Chegava cansada da escola. Fazer almoço. Limpar a casa. Agüentar a dificuldade da primeira gestação. Conciliar barriga com escola. A barriga foi a maior professora. Por um lado a experiência agradava-lhe. Achava fantástica aquela realidade. Ter para si um brinquedinho humano. Duas vidas: uma dentro de si, outra fora. Por outro lado, não imaginaria o trabalho que seria. Tantas noites de sono perdidas. Quanta humilhação que deveria agüentar por ela. Além de, às vezes, não receber o verdadeiro reconhecimento desse sacrifício. Não seria interessante relatar as noites em branco, tampouco muito choro preto, pois seria vergonhoso. Sentir a traição é doido. Relatá-la a outras pessoas é humilhante. Ela agora marcada para sempre. Presa pela dependência afetiva. Familiar. Econômica. Pressão psicológica. Sem cria, sem barriga, tudo poderia ser mais fácil. “Esse filho-da-puta me tira de casa para passar por esta humilhação”, chorava lágrimas ácidas. O estado da alma. Sem forças. Apenas tinha um resto para garantir a submissão. “Missão, não! Sub-missão. Não poderia atribuí-la a nenhum puto”.

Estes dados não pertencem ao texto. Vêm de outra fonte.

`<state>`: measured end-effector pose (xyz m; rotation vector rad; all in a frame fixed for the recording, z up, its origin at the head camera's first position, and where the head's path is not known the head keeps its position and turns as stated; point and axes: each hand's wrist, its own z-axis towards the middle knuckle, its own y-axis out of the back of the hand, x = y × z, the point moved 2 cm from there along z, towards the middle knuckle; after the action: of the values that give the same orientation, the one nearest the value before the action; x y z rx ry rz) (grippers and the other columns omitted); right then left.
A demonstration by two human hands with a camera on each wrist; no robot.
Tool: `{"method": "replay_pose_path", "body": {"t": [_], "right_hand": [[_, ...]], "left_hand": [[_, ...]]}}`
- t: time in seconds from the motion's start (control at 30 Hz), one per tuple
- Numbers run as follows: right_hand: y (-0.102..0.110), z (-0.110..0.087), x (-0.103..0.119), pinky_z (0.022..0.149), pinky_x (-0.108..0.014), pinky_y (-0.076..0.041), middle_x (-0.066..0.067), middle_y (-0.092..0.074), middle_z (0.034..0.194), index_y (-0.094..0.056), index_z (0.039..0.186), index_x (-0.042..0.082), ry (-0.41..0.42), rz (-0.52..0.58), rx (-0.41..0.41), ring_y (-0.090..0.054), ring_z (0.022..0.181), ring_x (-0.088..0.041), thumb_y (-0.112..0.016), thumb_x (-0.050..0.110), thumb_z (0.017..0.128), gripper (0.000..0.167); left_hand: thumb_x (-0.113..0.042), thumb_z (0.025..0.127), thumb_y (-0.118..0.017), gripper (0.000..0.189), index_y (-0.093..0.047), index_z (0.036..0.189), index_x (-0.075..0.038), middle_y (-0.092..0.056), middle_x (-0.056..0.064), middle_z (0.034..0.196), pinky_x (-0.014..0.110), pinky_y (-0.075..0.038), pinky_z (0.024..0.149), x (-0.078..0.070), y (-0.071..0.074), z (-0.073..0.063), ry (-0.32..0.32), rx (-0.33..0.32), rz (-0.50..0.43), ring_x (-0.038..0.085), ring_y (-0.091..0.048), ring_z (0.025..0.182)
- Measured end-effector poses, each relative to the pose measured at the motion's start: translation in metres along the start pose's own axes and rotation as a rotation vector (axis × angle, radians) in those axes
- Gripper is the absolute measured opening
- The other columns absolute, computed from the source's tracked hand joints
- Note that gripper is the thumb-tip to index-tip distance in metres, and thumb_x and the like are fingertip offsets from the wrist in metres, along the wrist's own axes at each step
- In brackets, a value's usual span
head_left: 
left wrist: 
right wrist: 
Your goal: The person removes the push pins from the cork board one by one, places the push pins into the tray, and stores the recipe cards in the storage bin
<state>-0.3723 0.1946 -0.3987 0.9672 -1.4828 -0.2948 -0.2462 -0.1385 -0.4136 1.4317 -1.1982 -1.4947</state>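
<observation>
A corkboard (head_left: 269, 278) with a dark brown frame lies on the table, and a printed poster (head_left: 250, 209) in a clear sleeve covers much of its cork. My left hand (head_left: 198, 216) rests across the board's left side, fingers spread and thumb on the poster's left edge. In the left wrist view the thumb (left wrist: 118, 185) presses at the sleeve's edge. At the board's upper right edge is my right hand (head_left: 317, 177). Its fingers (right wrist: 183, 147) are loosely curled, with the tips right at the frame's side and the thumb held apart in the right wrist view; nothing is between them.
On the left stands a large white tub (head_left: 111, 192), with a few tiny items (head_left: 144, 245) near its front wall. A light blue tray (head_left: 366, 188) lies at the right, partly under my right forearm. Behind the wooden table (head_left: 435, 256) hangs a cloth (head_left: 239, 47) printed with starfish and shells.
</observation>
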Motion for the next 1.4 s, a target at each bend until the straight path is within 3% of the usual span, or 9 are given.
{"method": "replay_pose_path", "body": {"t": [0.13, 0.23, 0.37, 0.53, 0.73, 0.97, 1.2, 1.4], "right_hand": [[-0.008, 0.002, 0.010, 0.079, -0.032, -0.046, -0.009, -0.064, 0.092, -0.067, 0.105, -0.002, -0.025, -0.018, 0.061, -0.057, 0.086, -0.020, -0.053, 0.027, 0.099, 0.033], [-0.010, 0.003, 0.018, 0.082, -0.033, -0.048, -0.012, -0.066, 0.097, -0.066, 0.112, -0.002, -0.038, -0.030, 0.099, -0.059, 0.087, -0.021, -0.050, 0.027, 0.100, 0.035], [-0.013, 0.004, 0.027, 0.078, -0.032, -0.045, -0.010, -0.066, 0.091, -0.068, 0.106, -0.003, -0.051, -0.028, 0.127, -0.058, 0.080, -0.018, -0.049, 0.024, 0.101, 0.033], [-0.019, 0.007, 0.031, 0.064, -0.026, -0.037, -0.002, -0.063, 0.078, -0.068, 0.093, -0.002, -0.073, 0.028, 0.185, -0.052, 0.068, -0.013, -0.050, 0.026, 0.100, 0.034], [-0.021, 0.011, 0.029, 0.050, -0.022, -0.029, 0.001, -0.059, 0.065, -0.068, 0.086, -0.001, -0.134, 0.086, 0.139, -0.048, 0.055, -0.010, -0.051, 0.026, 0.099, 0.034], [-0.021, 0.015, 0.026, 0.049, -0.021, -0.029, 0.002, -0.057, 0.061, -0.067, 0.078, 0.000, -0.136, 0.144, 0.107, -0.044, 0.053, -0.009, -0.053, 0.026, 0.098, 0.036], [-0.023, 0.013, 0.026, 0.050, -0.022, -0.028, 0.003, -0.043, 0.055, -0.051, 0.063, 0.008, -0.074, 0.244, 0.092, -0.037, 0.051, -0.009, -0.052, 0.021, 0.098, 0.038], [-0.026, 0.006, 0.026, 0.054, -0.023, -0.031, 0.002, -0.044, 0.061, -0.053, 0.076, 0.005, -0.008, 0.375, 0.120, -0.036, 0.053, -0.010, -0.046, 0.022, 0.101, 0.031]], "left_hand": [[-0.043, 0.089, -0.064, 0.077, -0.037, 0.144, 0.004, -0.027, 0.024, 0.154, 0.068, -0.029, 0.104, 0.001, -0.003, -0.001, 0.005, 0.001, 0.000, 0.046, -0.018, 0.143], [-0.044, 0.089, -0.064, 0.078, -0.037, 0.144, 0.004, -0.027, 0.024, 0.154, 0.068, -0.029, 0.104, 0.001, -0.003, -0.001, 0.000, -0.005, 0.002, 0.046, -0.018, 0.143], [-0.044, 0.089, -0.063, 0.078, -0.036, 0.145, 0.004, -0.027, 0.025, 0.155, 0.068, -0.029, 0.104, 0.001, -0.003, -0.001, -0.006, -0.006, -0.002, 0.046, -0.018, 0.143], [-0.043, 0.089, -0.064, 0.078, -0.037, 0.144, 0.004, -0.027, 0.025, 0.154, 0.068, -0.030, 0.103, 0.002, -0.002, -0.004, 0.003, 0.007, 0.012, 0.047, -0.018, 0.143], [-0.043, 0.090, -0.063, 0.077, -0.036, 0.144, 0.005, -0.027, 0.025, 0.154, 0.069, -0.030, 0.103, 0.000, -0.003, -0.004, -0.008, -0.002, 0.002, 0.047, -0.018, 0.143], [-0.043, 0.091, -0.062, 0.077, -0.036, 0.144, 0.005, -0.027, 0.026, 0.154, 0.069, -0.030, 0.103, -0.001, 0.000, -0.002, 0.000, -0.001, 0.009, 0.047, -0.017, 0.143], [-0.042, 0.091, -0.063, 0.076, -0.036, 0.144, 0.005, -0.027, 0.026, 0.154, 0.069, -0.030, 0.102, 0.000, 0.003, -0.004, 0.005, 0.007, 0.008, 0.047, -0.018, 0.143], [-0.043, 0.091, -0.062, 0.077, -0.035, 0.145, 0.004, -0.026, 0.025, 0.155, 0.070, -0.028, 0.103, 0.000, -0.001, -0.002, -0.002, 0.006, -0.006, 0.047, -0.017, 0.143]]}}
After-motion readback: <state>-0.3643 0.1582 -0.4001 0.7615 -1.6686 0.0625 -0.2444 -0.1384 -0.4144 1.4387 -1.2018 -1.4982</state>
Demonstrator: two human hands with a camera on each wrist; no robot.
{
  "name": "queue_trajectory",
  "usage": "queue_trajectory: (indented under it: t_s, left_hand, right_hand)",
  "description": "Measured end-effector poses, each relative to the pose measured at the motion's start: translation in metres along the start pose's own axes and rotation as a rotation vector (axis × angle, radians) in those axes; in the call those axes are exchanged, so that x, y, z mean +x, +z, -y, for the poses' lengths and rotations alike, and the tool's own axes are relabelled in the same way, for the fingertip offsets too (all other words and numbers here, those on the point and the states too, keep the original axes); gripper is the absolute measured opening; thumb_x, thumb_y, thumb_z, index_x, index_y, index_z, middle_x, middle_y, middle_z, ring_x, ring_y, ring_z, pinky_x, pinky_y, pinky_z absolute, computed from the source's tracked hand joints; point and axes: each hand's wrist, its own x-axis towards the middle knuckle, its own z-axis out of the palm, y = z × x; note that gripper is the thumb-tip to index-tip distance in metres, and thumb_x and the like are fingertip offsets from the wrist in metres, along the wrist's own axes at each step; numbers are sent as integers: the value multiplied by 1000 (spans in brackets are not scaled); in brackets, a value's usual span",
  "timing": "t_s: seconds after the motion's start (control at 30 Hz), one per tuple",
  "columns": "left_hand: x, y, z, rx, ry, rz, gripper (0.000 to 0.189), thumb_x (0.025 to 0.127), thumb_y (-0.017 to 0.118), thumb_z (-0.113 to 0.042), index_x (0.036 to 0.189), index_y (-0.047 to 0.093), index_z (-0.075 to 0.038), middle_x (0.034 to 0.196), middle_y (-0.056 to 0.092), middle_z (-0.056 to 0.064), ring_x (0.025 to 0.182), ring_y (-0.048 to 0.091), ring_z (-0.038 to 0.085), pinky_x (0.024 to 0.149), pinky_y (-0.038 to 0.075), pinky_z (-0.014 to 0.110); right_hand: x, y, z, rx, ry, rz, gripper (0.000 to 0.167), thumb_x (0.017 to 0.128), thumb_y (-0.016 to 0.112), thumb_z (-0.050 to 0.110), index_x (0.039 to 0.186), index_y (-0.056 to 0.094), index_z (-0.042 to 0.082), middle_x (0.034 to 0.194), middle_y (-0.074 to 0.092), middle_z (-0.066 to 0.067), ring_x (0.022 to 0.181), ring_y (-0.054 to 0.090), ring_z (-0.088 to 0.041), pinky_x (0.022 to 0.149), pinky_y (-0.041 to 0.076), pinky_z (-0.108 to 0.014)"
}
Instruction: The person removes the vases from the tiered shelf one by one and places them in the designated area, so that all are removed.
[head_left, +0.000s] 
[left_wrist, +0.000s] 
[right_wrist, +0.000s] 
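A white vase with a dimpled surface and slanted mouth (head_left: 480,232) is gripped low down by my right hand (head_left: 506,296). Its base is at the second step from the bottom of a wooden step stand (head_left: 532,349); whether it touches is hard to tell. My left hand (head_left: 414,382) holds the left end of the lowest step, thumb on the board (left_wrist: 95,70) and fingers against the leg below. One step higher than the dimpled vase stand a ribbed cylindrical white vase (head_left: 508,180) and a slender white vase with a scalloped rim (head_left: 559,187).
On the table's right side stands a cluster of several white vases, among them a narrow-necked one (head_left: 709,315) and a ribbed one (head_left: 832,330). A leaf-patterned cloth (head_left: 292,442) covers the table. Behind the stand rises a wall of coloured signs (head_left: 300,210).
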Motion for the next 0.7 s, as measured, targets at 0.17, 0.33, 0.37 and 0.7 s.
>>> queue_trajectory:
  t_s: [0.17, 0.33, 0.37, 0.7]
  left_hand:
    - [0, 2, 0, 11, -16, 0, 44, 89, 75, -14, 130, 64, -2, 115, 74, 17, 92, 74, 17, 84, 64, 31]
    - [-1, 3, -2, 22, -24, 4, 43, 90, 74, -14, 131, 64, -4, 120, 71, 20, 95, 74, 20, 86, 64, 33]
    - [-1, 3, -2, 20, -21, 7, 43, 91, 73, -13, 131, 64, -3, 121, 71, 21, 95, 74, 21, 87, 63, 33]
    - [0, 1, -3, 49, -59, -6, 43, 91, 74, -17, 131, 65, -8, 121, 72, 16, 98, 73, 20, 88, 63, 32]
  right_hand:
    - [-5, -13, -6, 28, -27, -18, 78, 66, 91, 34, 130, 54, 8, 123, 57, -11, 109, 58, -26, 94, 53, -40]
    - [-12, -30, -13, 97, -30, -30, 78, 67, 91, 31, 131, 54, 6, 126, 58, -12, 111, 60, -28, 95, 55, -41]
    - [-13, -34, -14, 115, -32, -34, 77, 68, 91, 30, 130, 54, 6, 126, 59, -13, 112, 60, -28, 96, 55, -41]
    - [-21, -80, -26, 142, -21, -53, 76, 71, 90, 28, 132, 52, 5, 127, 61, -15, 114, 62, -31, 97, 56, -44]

O homem, geralmente, tem um razoável poder de argumentação. Embora a maioria dos argumentos sejam idiotamente idiotas. As mulheres fazem-se de idiotas-idiotas. Baixando o nível intelectual, nivelar-se com ele. Tantos anos de luta pela emancipação feminina, e ela ainda busca a derrocada de sua existência. Humilhadas, desprezadas, traídas e submissas. Quem foi o verme que inventou a subestimação feminina? Sem saída, elas prendem-se aos pés deles. A vida não é mais assim. Angélica não compreendia aquilo. Compreenderia anos depois. Bem depois poderia encontrar-se com a libertação. A vida não era apenas Fagner. Ou Fagner em outra perspectiva. O fato é que Fagner contribuía indiretamente tanto para a submissão quanto para a idiotização dela. Quer dizer que a culpa é do Fagner? Não! Ela que o utilizava inadequadamente. O mal das pessoas é que usam certos remédios sem lerem os nocivos efeitos colaterais. No fundo, Angélica sabia. Mais fundo ainda, ela gostava desse sofrimento horrível. Que paradoxo! Tão comum em Hollywood. Virou moda. Importamos desgraça de outra cultura.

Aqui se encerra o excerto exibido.